Startups
COVID-19 / Health / Partnerships / Startups

In Northwest Baltimore, Live Chair is tackling health disparities for Black men in barbershops

The startup is expanding through a partnership with LifeBridge Health. Here's how different sides of the entrepreneurial community got behind its move to Baltimore, and development of a new product.

Live Chair in the barber shop. (Courtesy photo)
Alongside scissors and clippers, Live Chair is bringing health screening tools like temperature scanners and blood pressure cuffs to barbershops in Baltimore.

Two years after moving to Baltimore, the startup is growing work with barbers to spread health awareness among Black men, who on average die five years earlier and stand at higher risk of hypertension than their white counterparts. Through a new partnership with LifeBridge Health, the company is adding a health provider to the mix and expanding to more than 20 new barbershops in the Northwest Baltimore area.

The company’s progress to date offers a look at a unique model that meets people where they are to deliver healthcare, and the links across a local entrepreneurial community that can help startups move forward.

Barbershops are a place where folks visit regularly, and they serve as a key community gathering point where you find out what’s going on. Many of the men are also uniquely close with their barbers. Seeing that Black men are less likely to visit a doctor, Live Chair CEO Andrew Suggs and his team hit on a model that added health checks to its booking and management platform, which is already used by 600 barbershops in 27 states.

With a kiosk and screening tools available at barbershops, Live Chair’s technology collects data to help catch signs of potential disease, as well as providing health recommendations and enrolling patients in specific programs. Key to the system is the barbers themselves, who agree to implement the platform, and serve as health advocates with the customers. They also receive compensation, creating an “economic win-win.”

“If the barber deems that this is a good thing to do, then that’s the meat and potatoes,” Suggs said.

Andrew Suggs.

Andrew Suggs. (Courtesy photo)

Last year, the company set out initially providing training to the barbers, as well as blood pressure cuffs and scales for weight. It looked to catch the signs of heart disease and diabetes.

With the onset of COVID-19, the company moved in the pandemic to offer infrared temperature checks with text recommendations, and the kiosk has a questionnaire that can provide key info if a reading is high. That’ll be the initial focus with the new expansion. For Live Chair, it means additional support and education that they can offer to the barbershop customers, while LifeBridge will offer connections to testing and screening tools as well as PPE. The COVID-19 tools will be implemented in a first phase, while the second phase will involve the chronic disease screening that Live Chair initially developed.

Suggs called the provider partnership “the next leg in the chain” for the company, allowing Live Chair to offer connections to care, as well as understand its impact in the community. LifeBridge, too, sees it as being important for reaching people in the community and understanding how to develop effective solutions for that population.

“As they’re working, they’re actively generating interest and finding those individual barbershop clients who could benefit from services and programs in the near future and programs we might have at LifeBridge Health,” said Adam Beck, director of digital health at LifeBridge Health.

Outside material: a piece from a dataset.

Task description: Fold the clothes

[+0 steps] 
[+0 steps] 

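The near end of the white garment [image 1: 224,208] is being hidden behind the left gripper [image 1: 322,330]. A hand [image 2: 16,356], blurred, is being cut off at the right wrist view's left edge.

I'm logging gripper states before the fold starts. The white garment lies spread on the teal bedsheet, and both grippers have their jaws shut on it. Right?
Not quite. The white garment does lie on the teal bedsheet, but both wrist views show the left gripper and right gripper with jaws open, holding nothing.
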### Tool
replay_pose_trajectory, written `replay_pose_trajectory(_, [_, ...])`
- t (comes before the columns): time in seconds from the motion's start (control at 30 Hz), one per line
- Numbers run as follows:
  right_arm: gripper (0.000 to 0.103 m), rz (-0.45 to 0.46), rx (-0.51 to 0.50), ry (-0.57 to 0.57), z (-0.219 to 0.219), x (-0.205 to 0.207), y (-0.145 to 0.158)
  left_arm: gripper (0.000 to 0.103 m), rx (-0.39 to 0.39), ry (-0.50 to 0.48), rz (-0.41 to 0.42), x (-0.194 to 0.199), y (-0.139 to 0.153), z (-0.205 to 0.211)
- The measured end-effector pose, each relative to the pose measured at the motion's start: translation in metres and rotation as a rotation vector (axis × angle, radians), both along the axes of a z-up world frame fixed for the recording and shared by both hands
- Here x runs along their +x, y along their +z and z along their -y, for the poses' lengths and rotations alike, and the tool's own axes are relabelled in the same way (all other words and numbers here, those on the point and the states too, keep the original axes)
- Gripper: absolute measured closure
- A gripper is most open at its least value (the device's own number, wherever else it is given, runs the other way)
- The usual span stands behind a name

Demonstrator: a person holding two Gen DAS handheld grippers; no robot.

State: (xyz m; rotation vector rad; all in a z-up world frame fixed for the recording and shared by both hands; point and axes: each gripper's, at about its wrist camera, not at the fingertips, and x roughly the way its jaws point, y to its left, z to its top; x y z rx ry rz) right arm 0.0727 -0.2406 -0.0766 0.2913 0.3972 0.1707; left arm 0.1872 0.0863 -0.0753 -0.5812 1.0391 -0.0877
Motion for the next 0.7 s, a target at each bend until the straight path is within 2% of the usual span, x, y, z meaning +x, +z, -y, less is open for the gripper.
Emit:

It can help to explore, “How do we make it easy and seamless for those individuals to opt in, to seek out services from LifeBridge Health?”

And it’ll help Live Chair expand from its initial three barbershops where the health product was live. Going forward, the team of three full-time and five part-time employees is also looking to scale to other states.

A Live Chair COVID check. (Courtesy photo)

A Live Chair COVID check. (Courtesy photo)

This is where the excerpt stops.